Luckily for us, the split-stacks plugin provides a mechanism by which we can
define custom splits. We can write a JavaScript file called stacks-map.js
in
the root of our Serverless project and use it to exclude Cognito trigger
functions from the default per-function split behaviour:
// Custom migration for the serverless-plugin-split-stacks module. We use this
// to produce nested CloudFormation stacks to work around the hard limit of 200
// resources per stack. The default "per function" behaviour of the plugin is
// fine in most cases but results in circular dependencies in some cases, so we
// need to leave Cognito-specific functions in the root stack alongside the
// Cognito resources.
//
// Returning false from this function means the resource in question remains in
// the root stack (created by the Serverless Framework). Returning an object
// means the resource is moved into a nested stack, using the "destination" key
// as part of the stack name. Returning falsy (but not the value false itself)
// results in the default behaviour as defined by the plugin.
//
// See https://github.com/dougmoscrop/serverless-plugin-split-stacks.
// See https://docs.aws.amazon.com/AWSCloudFormation/latest/UserGuide/aws-properties-cognito-userpool-lambdaconfig.html.

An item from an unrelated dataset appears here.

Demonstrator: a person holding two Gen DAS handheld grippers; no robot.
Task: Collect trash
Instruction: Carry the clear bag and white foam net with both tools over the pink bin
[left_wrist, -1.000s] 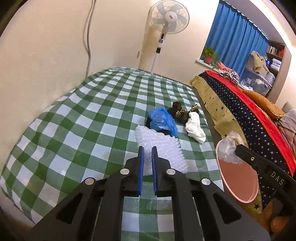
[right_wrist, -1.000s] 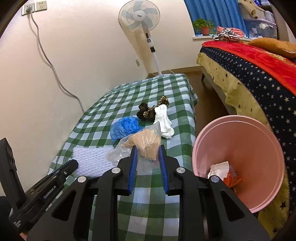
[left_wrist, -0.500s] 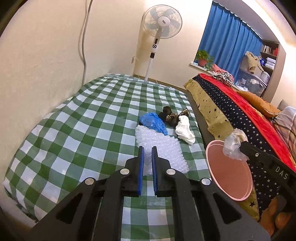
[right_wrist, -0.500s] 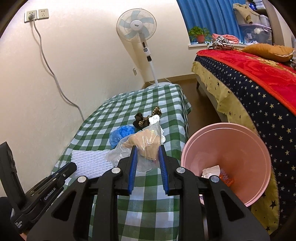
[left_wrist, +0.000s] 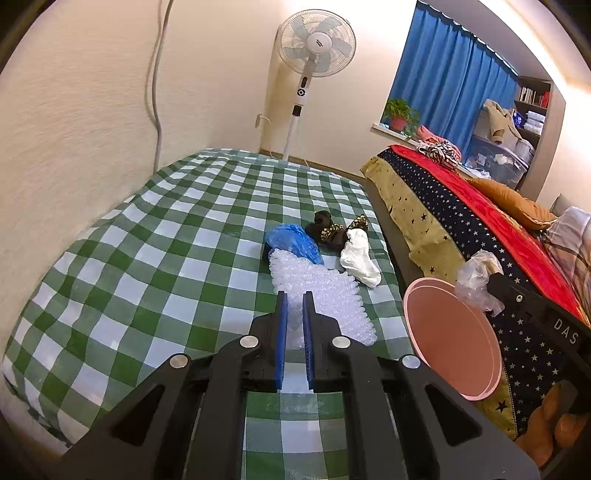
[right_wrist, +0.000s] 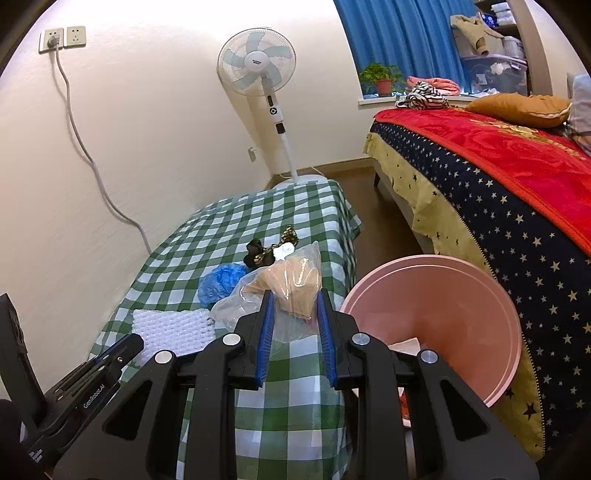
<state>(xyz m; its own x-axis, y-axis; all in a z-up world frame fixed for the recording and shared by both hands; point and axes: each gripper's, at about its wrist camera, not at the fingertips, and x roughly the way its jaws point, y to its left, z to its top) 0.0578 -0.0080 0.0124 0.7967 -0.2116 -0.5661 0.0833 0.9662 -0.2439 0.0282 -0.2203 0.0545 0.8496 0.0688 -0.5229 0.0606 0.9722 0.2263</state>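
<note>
Blue-padded fingers of the right gripper (right_wrist: 294, 299) are clamped on a crumpled clear plastic bag with something tan inside (right_wrist: 284, 291), held in the air above the near right edge of the green-and-white checked table (right_wrist: 258, 221). Compared with a second ago, this gripper and its bag sit a little higher, and the round pink plastic bin (right_wrist: 436, 295) beside the table's right edge now shows less of the white and orange scraps on its bottom. Fingers of the left gripper (left_wrist: 293, 295) stand close together with only a narrow slit between them and nothing held; they hover over the near end of a white bubble-wrap sheet (left_wrist: 325, 291) much as before. Only the left view shows the bag (left_wrist: 476, 278) from the side, hanging over the bin's (left_wrist: 454, 339) far rim. Only the right view shows the inside of the bin and the wall socket with its grey cable. Farther along the table's right side lie a crumpled blue plastic bag (left_wrist: 293, 240), a dark leopard-print cloth (left_wrist: 332, 229) and a white rag (left_wrist: 360, 258), all close together.
</note>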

const COGNITO_TRIGGERS = [
'CreateAuthChallenge',
'CustomMessage',
'DefineAuthChallenge',
'PostAuthentication',
'PostConfirmation',
'PreAuthentication',
'PreSignUp',
'PreTokenGeneration',
'UserMigration',
'VerifyAuthChallengeResponse',
];
module.exports = (resource, logicalId) => {
if (COGNITO_TRIGGERS.some((trigger) => logicalId.startsWith(trigger))) {
return false;
}
return null;
};
Going further
This approach of splitting resources into nested CloudFormation stacks will buy you time but if your service continues to grow in size, especially with custom non-function resources, you may find yourself hitting the limit again in the root stack before too long. If you are in this situation the best option is most likely to consider splitting your service itself into multiple smaller services based on features or functionality of your app. The Serverless Framework is not geared towards building monolithic apps in a single service.